NETGEAR is aware of a growing number of phone and online scams. To learn how to stay safe click here.
Forum Discussion
premier87
Mar 03, 2022Aspirant
Intermittent connectivity in a business setting
I recently purchase the RBK753S Router/2 satellite system from costco, for my wifes Therapy practice. There are 8 offices/therapists, and two of them upstairs are experiencing slow connectivity and occasional complete drop outs. I've attached a floor plan showing our layout with satellite locations and which offices are having issues. This is a very old house (built in 1846), so there are some thick stone walls in some places. The house in total is 3800 sq ft. Right now the router is located in the only spot we can, we'd have to run ethernet to relocate which is really challenging to potentially impossible in this house. We have fiber internet service.
No one other than the indicated offices experienced issues. One office is using a mac, the other an asus chromebook. One thing I'm wondering is if the satellites are too close together, and if I should just not use the upstairs one? The are on different levels, but essentially right on top of each other. So maybe 20ft apart. I'm wondering if they're competing.
Thoughts?
5 Replies
What Firmware version is currently loaded?
What is the Mfr and model# of the Internet Service Providers modem/ONT the NG router is connected too?What is the distance between the router and 📡 satellite(s)? 30 feet or more is recommended in between RBR and RBS📡 to begin with depending upon building materials when wirelessly connected.
https://kb.netgear.com/31029/Where-should-I-place-my-Orbi-satellite 📡
If the building has "thick" stone walls this will be a factor in why the remote RBS in the other building is having problems.

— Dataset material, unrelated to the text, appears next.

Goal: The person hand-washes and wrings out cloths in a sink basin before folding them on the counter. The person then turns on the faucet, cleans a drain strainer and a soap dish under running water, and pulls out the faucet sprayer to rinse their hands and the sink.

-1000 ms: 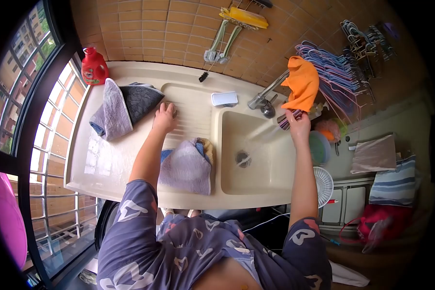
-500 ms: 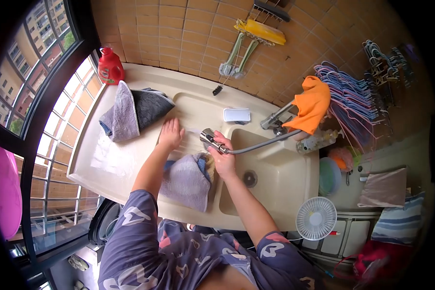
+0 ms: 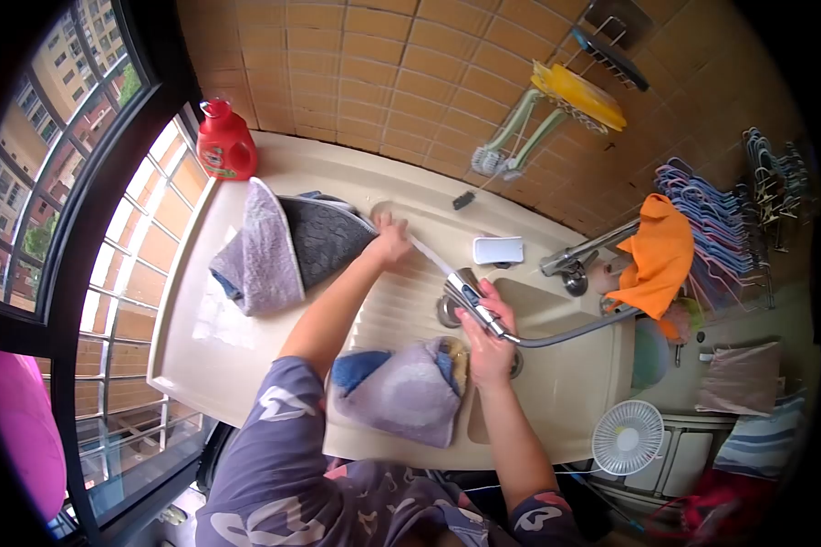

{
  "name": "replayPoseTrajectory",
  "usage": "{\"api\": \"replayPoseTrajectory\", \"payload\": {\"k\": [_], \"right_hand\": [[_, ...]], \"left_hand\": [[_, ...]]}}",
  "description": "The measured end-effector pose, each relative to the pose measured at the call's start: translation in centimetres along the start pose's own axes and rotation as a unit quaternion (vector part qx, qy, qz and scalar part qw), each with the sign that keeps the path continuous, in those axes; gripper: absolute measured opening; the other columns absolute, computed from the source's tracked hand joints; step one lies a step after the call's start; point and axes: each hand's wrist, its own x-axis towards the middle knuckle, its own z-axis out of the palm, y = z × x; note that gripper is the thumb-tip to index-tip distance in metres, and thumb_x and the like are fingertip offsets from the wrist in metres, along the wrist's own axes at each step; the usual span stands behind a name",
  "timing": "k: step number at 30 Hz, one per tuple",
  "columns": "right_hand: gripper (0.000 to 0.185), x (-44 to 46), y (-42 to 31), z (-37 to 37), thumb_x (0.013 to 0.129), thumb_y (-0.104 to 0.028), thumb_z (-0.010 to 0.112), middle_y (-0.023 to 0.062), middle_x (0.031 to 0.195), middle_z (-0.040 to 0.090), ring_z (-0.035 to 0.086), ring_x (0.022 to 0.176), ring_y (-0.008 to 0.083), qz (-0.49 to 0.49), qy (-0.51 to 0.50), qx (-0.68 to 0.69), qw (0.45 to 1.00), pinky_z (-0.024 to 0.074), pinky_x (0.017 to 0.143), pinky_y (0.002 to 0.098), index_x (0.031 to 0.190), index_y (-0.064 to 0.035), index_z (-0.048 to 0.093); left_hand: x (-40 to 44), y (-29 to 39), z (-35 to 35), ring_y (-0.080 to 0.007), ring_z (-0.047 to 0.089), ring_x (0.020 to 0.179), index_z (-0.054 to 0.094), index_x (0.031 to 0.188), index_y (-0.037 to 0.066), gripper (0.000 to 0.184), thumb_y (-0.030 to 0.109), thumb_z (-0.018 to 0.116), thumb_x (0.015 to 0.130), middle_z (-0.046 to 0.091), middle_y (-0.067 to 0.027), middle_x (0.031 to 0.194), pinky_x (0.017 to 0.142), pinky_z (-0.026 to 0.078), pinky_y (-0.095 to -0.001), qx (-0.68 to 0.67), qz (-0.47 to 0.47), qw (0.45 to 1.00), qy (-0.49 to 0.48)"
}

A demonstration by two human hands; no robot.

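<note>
My right hand [image 3: 491, 335] grips a chrome pull-out tap sprayer [image 3: 470, 296], its head pointing up and left. A stream of water runs from it toward my left hand [image 3: 392, 242], which is over the upper end of the ribbed washboard surface [image 3: 397, 314]. The left hand's fingers reach forward, slightly blurred, with nothing visible in them. Just left of that hand lies a folded grey towel [image 3: 274, 242], its lighter flap turned over a dark side. Nearer to me a second bundled towel [image 3: 401, 392], grey with blue and yellow parts, rests on the washboard.
A red detergent bottle [image 3: 226, 141] stands at the back left corner. Behind the sink basin [image 3: 556, 401] are a white soap dish [image 3: 499, 250], the tap [image 3: 575, 260] and an orange cloth [image 3: 655, 255]. Brushes [image 3: 511, 137] hang on the tiled wall. A small fan [image 3: 628, 438] is at right.
My left hand has moved forward along the washboard, beside the grey towel. The sprayer has turned, and its stream now reaches toward that hand. The view has shifted and tilted.
</note>
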Motion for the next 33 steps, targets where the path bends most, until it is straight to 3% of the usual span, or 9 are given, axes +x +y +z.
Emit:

The signal has to go thru two "thick" stone walls and the signal is being degraded severly.I recommend if you can, a CAT6 or CAT6A lan cable installation between the RBR and remote RBS building would solve this issue.
- premier87Aspirant
Firmware is v4.6.5.14
I'm not sure of the ONT model, its in a basement room that I don't have access to. The distance between the router and satellite 1 is about 35 ft. Distance between router and satellite 2 upstairs is about 50 ft. Distance between sat 1 & 2 is about 20 ft. The part that makes me think its not the stone wall thats causing the issue is the therapists in the offices in the lower level on the other side of that stone wall that are connecting to sat 1 are not having any issues.
- premier87Aspirant
and no we don't have coax in the building, at least not to the locations we'd need it. I'd need to explore whether or not itd be possible to get cat6 from the router to sat 1, sat 2 would be impossible as the landlord would not allow us to run it on the exterior.
any chance you have coax ran through the home?
or reasonably updated wiring?Reason I ask is you could use moca adapters (ethernet over coax) or powerline adapters.
Stone is amazing at blocking wifi. And the satellites still need a decent signal to connect back to the primary router on.
If its being blocked, they're going to struggle. But they do support a wired backhaul. that'd be where the moca or powerline adapters could come in.
Sadly, the older homes with stone/plaster lathe struggle with mesh systems unless they're hardwired in.